The discussion revolved around three themes: emergence, embodiment and expectations:

Origin

Moderator Onur Yüce Gün: In lots of your works, an issue often arises – an ambiguity – and this ambiguity is inherent to the creative process in art and design. Does generative AI allow you to resolve these ambiguities?

Ana Miljacki: In the summer of 2022, the memorial cemetery in Mostar (in Bosnia and Herzegovina) was destroyed. It was a post-World War II Yugoslavian monument and we wanted to search out a approach to uphold the values ​​that the monument stood for. We compiled video footage from six different monuments and used AI to create a non-linear documentary, a triptych running on three video screens and accompanied by a soundscape. With this project We have created an artificial memory, a approach to embed these memories and values ​​within the minds of people that have never lived these memories or values. This is the form of ambiguity that might be problematic in science and is fascinating for artists, designers and designers. It’s also a bit scary.

Ziv Epstein: There is a few debate about whether generative AI is a tool or an agent. But even when we call it a tool, we must do not forget that tools are usually not neutral. Think about photography. When photography emerged, many painters feared that it could mean the tip of art. But it turned out that photography gave painters the liberty to pursue other things. Generative AI is in fact a unique form of tool, because it draws on a considerable amount of other people’s work. An artistic and artistic agency is already anchored in these systems. There are already ambiguities about how these existing works might be represented and what cycles and ambiguities we’ll proceed.

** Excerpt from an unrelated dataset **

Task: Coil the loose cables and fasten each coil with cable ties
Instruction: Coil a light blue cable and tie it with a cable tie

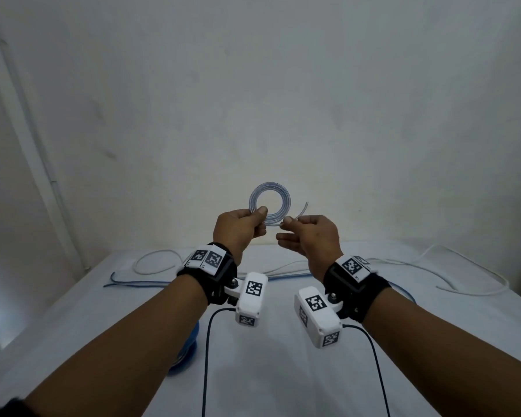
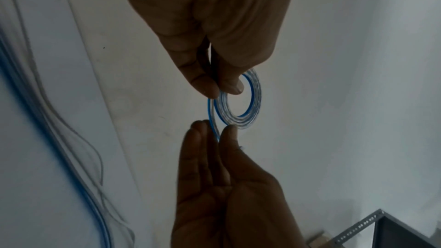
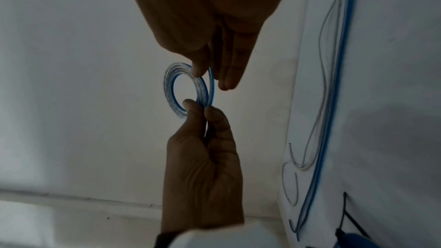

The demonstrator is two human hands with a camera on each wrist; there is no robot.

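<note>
Coil above table, loose cables beyond wrists

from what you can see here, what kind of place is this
Probably a plain indoor work or recording corner, not a fitted workshop: a bare whitish wall, a table under a white cloth with loose cables on it, and perforated metal shelving at one edge.

A round blue object near the white table's left edge is mostly hidden behind the left forearm; it cannot be identified.
</note>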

Alex Reben: I’m often asked whether these systems are literally as creative as we’re creative. From my very own experience, I even have often been surprised by the outcomes I create using AI. I see that I can take things in a direction that’s consistent with what I might have done alone, but sufficiently different from what I could have done, reinforced or modified or modified. So there are ambiguities. However, we must do not forget that the term AI can also be ambiguous. It’s actually many various things.

embodiment

Moderator: Most of us use computers each day, but we experience the world through our senses, through our bodies. Art and design create tangible experiences. We hear them, see them, touch them. Have we achieved the identical sensory interaction with AI systems?

Milački: As long as we work in images, we work in two dimensions. But at the least within the project we did across the Mostar Monument, for me we were in a position to create impact on different levels, levels that together produce something larger than a two-dimensional image moving in time. Through images and a soundscape now we have created a spatial time experience, a wealthy sensory experience that goes beyond the 2 dimensions of the screen.

Vines: I believe embodiment for me means with the ability to contact, interact with and alter the world. In one in every of my projects, we used AI to create a “Dali-like” image after which first converted it right into a three-dimensional object using 3D printing after which solid it in bronze in a foundry. There was even a patina artist who refined the surface. I cite this instance to point out how many individuals were ultimately involved within the creation of this murals. Human fingerprints may very well be seen at every step.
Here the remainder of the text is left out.